Tuesday, April 21, 2009

The Long Goodbye

The Long Goodbye. 1973 United Artists, owned and distributed to DVD by MGM.
Starring: Elliott Gould, Nina Van Pallandt, Sterling Hayden, Mark Rydell, Henry Gibson, David Arkin, Jim Bouton, Arnold Schwarzenegger
Director: Robert Altman
Buy The Long Goodbye at Amazon.

Robert Altman directed this film adaptation of Raymond Chandler's 1953 novel of the same name. The screenplay is considerably different than the original source, including a drastic character departure for one major player.

Elliott Gould is detective Philip Marlowe, who opens the movie by dealing with his fussy and hungry cat (the future Morris, we kid you not) at three in the morning. The cat threatened early to steal the show, lemme tell ya. After feeding the cat, Terry Lennox (Bouton), Marlowe's best friend, drops in and asks for a lift from Los Angeles to Tijuana right that very second, and the detective obliges. After getting home, Marlowe is met by two other detectives, who are accusing Terry of murdering his rich wife Sylvia. Marlowe can't believe his best friend could be a murderer, so he refuses to answer the detectives' questions, which earns him three days in jail. He is released after it's reported that Terry committed suicide in Mexico, which means an open-and-shut case to the cops and the media, but Marlowe is not convinced.
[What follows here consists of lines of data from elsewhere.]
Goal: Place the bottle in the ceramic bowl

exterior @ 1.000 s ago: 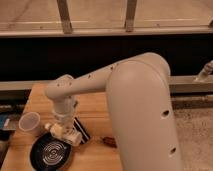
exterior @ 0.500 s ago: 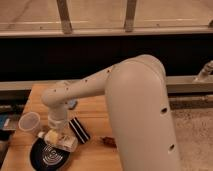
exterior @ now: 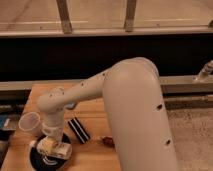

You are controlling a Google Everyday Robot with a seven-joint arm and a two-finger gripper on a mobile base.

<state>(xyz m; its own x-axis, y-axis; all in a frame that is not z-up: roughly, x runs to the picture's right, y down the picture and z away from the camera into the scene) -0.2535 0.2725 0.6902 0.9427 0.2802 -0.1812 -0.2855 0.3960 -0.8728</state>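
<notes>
Wooden tabletop (exterior: 100, 115) under us, our gripper (exterior: 50, 142) hangs low over the ceramic bowl (exterior: 42, 160) at the near left corner, closed on the bottle (exterior: 54, 148), which lies sideways just above the bowl's rings. We judge this the placing step; next comes release (gently). Our arm reaches down-left, beside the black striped block (exterior: 78, 130) and translucent cup (exterior: 30, 121).

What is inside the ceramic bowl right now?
The bottle lies across the ceramic bowl, with the tool right over it. Pale rings show beside it; the bowl's middle is covered by bottle and tool.
</notes>
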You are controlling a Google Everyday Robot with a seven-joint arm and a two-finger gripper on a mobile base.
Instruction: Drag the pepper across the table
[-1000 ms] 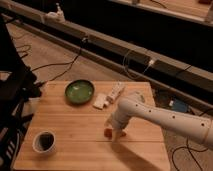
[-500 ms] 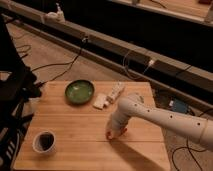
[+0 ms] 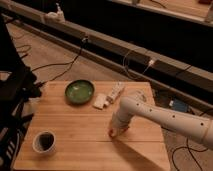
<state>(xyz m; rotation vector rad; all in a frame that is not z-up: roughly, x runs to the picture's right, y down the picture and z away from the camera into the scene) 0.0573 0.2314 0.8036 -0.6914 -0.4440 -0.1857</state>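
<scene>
The bench (image 3: 75,125) is light honey wood, striped by its plank seams. The bowl (image 3: 79,92) is glossy green; the packets (image 3: 101,101) beside it are white. The cup (image 3: 44,141) is white with a dark inside. The pepper (image 3: 111,133) is a red-orange speck at the pale gripper (image 3: 116,131), low over the bench's right-centre. The arm (image 3: 160,116) is off-white. Black cables (image 3: 65,62) cross the grey-brown floor (image 3: 50,50).

Matt, plank-striped: square light wooden butcher-block tabletop (image 3: 75,120). Glossy sheen: round green bowl (image 3: 70,89). Smooth, plastic-looking: white robot arm shell (image 3: 160,116). The gripper (image 3: 116,131) is low at tabletop centre-right, by small red-orange pepper (image 3: 111,133); finish unclear.
</scene>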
After getting out, Marlowe is hired by Eileen Wade (Pallandt), the wife of the alcoholic novelist Roger Wade (Hayden), who is having a creative dry spell, and has a Papa Hemingway persona that leads him on regular booze binges and lengthy disappearances. While investigating the missing Mr. Wade, Marlowe discovers that the Wades knew the Lennoxes socially, and there's much more to the deaths of the Lennoxes than what he knew before.

A great Altman film with a decent performance from Gould. One highlight was Bouton's performance; this was his only feature film role in between stints playing baseball and authoring books like Ball Four. Recommended movie.